The combination approach based on the addition of quantitatively assessed APDI to EU TIRADS resulted in high specificity, the lowest sensitivity, and the highest FNR for stratifying all nodules and cytologically-equivocal nodules.

4. Discussion

The present study evaluated the diagnostic value of AngioPLUS Doppler ultrasound for thyroid nodule malignancy-risk stratification based on qualitative vascularity grading and quantitative regional vascularity assessments in combination with EU TIRADS.

4.1. Grey Scale Ultrasound Assessment with EU TIRADS

In the present study, sole EU TIRADS had an optimal diagnostic performance with high sensitivity, low FNR, and low specificity for the malignancy-risk stratification of thyroid nodules. The high sensitivity with lower specificity of the EU TIRADS can be attributed to its criteria of the presence of any single predictive feature to denote high malignancy risk/suspicion. The diagnostic performance of EU TIRADS has been explored extensively in overall thyroid nodule assessment [32,33,34], but assessment of cytologically-equivocal nodules is scant. While the present study showed high sensitivity and low specificity in stratifying cytologically-equivocal nodules, some recent studies demonstrated a lower sensitivity (<55%) and higher specificity (≥70%) in discriminating FLUS/AUS and SFN/HC nodules [35,36]. The differences in the findings can be attributed to the smaller sample size, the use of computer-assisted EU TIRADS stratification, lack of subgrouping of the equivocal nodules, and the prevalence of PTCs in the present study. The present study’s findings can therefore be inferred as applicable to PTCs.

4.2. Qualitative Vascularity Assessment of AngioPLUS Combined with EU TIRADS

The present study demonstrated that coupling AngioPLUS with conventional Doppler modes resulted in a more optimal diagnostic performance than conventional Doppler modes alone. The superior detection of microvascular flow with AngioPLUS resulted in high specificity and high sensitivity, which was comparable to that of EU TIRADS alone. A predominantly central vascularity pattern has previously been suggested as an independent thyroid nodule malignancy risk factor [27]; however, its diagnostic performance with conventional CFI and DPI resulted in ambiguous findings [18,37]. Our findings of high specificity and low sensitivity with conventional Doppler modes using this vascularity pattern concur with those of previous studies [38,39]. However, some studies have shown variable findings of either high sensitivity or high sensitivity and specificity [40,41]. Rosario et al. [42] demonstrated that there was no additional diagnostic value in combining PDI vascularity assessment with sole grey scale ultrasound assessment since the diagnostic performance outcomes of the combination approach remained comparable to those of the sole grey scale ultrasound (SEN: 88.7% vs. 89.4%; SPEC: 68.2% vs. 66.4%). The varying study designs and the diversity of ultrasound machines that influence the poor sensitivity of conventional Doppler modes in detecting microvascular flow contribute to the different findings.
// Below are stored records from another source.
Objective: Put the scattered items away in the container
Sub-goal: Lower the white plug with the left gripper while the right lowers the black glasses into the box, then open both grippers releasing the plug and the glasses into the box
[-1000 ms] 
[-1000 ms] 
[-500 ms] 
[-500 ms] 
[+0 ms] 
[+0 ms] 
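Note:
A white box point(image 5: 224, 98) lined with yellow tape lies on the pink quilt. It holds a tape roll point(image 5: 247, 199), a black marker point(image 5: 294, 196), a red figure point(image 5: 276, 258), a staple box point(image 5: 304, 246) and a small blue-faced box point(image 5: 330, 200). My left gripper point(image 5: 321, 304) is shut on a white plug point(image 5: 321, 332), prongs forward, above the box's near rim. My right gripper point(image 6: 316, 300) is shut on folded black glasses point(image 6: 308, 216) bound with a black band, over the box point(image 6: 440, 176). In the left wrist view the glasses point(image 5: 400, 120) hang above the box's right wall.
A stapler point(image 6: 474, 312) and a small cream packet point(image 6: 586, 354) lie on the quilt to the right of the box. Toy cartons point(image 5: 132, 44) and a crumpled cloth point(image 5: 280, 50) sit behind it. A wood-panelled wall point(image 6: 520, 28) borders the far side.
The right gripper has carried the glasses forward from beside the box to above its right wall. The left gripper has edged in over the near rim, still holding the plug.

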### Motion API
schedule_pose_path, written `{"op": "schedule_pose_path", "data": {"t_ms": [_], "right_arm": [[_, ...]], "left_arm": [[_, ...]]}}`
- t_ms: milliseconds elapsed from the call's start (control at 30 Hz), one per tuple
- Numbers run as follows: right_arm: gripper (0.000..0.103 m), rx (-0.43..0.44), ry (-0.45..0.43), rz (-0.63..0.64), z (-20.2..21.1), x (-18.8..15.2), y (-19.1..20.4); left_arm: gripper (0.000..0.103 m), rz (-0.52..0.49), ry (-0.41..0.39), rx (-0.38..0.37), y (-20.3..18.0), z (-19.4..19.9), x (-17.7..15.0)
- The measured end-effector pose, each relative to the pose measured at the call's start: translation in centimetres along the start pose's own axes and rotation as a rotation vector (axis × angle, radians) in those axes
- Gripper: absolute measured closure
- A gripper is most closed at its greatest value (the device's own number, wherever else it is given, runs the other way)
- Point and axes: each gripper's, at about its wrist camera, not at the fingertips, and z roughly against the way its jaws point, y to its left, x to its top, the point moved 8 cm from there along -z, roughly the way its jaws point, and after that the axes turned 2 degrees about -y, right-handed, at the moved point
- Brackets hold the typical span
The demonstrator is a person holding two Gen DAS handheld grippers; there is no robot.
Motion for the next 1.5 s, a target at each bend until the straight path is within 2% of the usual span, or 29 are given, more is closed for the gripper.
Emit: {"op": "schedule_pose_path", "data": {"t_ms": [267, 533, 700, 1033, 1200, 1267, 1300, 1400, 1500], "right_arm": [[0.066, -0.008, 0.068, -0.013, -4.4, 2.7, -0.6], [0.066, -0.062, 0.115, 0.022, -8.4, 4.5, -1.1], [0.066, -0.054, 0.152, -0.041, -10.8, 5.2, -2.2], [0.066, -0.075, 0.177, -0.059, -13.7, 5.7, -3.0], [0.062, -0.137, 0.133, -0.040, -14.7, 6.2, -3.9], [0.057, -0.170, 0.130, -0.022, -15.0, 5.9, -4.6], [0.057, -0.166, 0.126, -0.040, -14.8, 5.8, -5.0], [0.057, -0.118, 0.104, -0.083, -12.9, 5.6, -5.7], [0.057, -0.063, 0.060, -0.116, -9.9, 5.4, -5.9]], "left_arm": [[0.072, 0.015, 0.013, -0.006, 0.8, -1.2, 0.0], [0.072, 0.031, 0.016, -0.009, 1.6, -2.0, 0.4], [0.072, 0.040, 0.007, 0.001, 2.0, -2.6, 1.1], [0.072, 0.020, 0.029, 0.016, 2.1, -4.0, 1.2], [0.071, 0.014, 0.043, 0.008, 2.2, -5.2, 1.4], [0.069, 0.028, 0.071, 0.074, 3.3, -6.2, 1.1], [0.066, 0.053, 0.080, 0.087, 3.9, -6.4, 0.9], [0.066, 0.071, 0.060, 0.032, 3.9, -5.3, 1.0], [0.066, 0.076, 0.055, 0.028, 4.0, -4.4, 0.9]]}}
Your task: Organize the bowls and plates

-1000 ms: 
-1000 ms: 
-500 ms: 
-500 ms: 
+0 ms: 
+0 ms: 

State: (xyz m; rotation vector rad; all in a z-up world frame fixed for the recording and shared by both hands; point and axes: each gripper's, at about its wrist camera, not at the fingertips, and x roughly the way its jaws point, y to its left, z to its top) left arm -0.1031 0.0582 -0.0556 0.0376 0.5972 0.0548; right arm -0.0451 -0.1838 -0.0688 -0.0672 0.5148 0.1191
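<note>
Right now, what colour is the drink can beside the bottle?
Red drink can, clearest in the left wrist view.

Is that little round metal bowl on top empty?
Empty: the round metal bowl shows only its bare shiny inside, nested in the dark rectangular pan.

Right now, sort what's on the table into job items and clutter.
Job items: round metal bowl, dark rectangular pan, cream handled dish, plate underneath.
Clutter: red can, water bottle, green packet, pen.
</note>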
In the present study, the combination of qualitatively graded APDI with EU TIRADS improved the overall diagnostic efficacy of sole EU TIRADS for stratifying all nodules. Although sole EU TIRADS had the highest sensitivity and lowest FNR overall, the highest FPR is suggestive of a high unnecessary biopsy rate with sole use. The combination of EU TIRADS with APDI with a lower FPR could have reduced the unnecessary biopsy rate by 34.4% while sufficiently detecting true malignant cases as it maintained a comparably high sensitivity. The slight increase in FNR with the combination approach would have resulted in only two cases of true malignancies being missed. Furthermore, the combination of APDI with EU TIRADS proved to be best for stratifying cytologically-equivocal nodules over sole EU TIRADS. By maintaining a high sensitivity while significantly increasing the specificity and resulting in low FNR and FPR compared to sole EU TIRADS, the combination approach had high discriminating ability and could have lowered the unnecessary biopsy rate of EU TIRADS by 38.7%. Based on our results, we can posit that AngioPLUS has additional diagnostic value in the differentiation of thyroid nodules, as it optimises both the sensitivity and specificity and therefore can potentially limit unnecessary biopsy rates. Combined with EU TIRADS at the cut-off point of intermediate suspicion category, the false-positive rate is lowered compared to sole EU TIRADS using a high suspicion category cut-off point. This combination approach could potentially be used to follow up cytologically equivocal thyroid nodules. Integrating it into the routine diagnostic workflow may result in the conservative diagnosis of thyroid nodules by the optimal detection of cancers and limited unnecessary repeated biopsies.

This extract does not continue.